───── GIVEN RECORDS

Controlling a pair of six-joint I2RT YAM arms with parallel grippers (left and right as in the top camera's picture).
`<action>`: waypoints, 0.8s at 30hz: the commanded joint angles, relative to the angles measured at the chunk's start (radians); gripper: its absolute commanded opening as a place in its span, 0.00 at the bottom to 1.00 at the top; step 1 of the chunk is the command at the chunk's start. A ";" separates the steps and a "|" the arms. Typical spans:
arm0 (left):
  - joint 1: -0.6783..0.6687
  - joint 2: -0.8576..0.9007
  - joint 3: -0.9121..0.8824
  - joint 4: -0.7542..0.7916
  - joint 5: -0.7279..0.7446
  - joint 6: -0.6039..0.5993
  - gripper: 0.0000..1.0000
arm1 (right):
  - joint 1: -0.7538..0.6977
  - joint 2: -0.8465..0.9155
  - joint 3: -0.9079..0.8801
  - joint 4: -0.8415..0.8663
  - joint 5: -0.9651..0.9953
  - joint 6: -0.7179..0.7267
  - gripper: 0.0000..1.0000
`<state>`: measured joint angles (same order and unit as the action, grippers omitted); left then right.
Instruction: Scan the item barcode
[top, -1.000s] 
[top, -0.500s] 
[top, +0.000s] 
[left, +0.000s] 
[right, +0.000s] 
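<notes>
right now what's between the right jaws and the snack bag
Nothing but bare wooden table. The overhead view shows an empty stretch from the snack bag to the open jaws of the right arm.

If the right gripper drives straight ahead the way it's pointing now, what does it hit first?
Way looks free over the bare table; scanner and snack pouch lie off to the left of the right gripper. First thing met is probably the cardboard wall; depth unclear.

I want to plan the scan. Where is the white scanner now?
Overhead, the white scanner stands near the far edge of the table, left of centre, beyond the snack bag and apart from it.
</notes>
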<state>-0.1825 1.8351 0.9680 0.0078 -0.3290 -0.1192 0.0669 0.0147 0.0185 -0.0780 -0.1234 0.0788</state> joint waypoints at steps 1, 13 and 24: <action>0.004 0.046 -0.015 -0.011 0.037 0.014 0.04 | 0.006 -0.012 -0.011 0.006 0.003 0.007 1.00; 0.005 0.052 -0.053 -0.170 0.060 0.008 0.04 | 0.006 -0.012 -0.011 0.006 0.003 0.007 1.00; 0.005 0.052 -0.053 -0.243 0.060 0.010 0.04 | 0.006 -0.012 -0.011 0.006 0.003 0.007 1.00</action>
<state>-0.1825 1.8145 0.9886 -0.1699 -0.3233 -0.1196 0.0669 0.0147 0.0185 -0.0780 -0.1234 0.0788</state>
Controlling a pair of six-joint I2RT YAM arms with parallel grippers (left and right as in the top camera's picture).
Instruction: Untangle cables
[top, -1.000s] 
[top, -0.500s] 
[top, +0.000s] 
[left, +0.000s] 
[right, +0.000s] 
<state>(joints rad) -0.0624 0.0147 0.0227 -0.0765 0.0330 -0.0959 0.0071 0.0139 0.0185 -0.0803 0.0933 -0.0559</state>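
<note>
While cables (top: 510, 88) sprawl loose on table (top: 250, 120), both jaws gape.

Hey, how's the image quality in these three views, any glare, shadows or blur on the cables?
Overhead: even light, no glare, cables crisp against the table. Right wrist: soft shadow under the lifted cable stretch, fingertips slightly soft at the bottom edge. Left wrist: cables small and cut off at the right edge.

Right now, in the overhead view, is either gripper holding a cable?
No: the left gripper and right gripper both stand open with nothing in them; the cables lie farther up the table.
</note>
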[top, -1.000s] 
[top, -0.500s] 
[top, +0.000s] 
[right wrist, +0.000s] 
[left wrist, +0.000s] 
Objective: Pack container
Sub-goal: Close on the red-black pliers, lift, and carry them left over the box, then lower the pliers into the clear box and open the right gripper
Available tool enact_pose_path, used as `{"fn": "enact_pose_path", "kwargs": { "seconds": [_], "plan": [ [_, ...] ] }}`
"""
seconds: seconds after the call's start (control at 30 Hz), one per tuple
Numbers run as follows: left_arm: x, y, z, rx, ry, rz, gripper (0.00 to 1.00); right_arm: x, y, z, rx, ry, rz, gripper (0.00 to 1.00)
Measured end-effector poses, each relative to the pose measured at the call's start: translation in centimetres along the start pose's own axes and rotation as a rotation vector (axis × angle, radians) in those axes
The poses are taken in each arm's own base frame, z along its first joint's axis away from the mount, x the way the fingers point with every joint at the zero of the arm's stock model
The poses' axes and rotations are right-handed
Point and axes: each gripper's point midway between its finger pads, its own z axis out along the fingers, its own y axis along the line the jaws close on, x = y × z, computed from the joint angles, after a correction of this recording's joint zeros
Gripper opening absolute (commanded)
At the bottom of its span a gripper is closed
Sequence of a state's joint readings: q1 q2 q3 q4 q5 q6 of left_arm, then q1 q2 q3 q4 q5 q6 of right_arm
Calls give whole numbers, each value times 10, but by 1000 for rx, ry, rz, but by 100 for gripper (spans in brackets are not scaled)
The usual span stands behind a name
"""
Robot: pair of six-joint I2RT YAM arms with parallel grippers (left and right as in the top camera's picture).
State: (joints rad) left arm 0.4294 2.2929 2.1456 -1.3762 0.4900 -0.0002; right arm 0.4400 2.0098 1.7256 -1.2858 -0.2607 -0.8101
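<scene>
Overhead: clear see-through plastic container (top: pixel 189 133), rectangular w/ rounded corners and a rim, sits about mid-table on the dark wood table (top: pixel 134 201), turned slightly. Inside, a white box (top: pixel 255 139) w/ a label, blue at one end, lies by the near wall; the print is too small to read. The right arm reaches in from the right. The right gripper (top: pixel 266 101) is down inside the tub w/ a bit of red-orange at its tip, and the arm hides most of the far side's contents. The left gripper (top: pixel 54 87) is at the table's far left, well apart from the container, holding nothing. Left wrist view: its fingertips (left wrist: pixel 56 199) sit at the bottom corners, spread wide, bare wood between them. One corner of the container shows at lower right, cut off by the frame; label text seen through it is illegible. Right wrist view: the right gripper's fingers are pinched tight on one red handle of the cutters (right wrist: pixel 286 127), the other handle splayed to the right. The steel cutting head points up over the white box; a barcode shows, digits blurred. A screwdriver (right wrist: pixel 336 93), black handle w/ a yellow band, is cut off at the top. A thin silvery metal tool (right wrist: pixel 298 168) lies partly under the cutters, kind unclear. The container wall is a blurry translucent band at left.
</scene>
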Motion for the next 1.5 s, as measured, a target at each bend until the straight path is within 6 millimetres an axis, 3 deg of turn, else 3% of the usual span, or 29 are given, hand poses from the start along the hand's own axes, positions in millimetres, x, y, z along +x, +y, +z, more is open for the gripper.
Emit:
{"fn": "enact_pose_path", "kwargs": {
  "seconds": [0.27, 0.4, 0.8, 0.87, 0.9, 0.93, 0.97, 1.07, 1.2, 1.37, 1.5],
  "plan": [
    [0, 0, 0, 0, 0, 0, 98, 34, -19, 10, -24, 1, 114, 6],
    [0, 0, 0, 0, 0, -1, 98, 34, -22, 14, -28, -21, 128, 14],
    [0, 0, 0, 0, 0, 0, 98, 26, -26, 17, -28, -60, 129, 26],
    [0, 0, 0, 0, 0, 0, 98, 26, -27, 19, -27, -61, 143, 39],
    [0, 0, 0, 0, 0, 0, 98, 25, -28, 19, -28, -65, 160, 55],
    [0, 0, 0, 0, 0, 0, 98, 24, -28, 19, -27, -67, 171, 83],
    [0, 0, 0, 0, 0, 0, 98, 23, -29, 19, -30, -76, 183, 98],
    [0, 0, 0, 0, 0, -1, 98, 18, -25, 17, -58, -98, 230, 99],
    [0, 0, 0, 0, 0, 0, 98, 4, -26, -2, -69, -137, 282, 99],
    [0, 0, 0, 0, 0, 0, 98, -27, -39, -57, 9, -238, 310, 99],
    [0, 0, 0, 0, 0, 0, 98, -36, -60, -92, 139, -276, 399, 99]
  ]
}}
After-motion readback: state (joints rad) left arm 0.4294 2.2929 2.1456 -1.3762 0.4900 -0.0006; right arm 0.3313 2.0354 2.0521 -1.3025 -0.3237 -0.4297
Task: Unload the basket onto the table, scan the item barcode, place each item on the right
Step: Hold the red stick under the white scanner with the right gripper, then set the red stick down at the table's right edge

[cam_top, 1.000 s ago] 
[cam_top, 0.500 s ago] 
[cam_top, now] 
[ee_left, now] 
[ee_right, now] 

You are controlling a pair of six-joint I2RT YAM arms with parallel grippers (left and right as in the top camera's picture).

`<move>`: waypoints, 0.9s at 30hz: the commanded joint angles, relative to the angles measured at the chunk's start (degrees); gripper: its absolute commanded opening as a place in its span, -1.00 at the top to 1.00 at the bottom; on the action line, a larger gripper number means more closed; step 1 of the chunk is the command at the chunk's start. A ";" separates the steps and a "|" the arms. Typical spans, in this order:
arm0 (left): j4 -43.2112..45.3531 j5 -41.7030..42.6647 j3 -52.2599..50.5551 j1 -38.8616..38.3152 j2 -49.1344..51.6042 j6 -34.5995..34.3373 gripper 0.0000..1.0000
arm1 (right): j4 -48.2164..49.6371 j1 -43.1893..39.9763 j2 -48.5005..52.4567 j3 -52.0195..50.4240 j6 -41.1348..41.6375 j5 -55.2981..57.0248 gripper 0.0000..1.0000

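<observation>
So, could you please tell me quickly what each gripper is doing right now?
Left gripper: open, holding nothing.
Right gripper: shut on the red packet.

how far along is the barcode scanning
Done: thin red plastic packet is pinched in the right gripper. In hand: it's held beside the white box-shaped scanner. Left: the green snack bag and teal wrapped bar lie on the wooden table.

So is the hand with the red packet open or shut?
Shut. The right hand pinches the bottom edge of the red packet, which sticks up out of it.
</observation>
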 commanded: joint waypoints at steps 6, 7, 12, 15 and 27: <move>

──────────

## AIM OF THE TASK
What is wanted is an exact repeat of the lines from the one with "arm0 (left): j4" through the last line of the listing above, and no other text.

## SOLUTION TO THIS EXERCISE
arm0 (left): j4 -43.2112..45.3531 j5 -41.7030..42.6647 j3 -52.2599..50.5551 j1 -38.8616..38.3152 j2 -49.1344..51.6042 j6 -34.5995..34.3373 gripper 0.0000..1.0000
arm1 (right): j4 -48.2164..49.6371 j1 -43.1893..39.9763 j2 -48.5005..52.4567 j3 -52.0195..50.4240 j6 -41.1348..41.6375 j5 -55.2981..57.0248 gripper 0.0000..1.0000

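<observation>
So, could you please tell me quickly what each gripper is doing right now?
Left gripper: open, holding nothing.
Right gripper: shut on the red packet.

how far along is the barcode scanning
Done: thin red plastic packet is pinched in the right gripper. In hand: it's held beside the white box-shaped scanner. Left: the green snack bag and teal wrapped bar lie on the wooden table.

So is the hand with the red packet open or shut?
Shut. The right hand pinches the bottom edge of the red packet, which sticks up out of it.
</observation>
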 commanded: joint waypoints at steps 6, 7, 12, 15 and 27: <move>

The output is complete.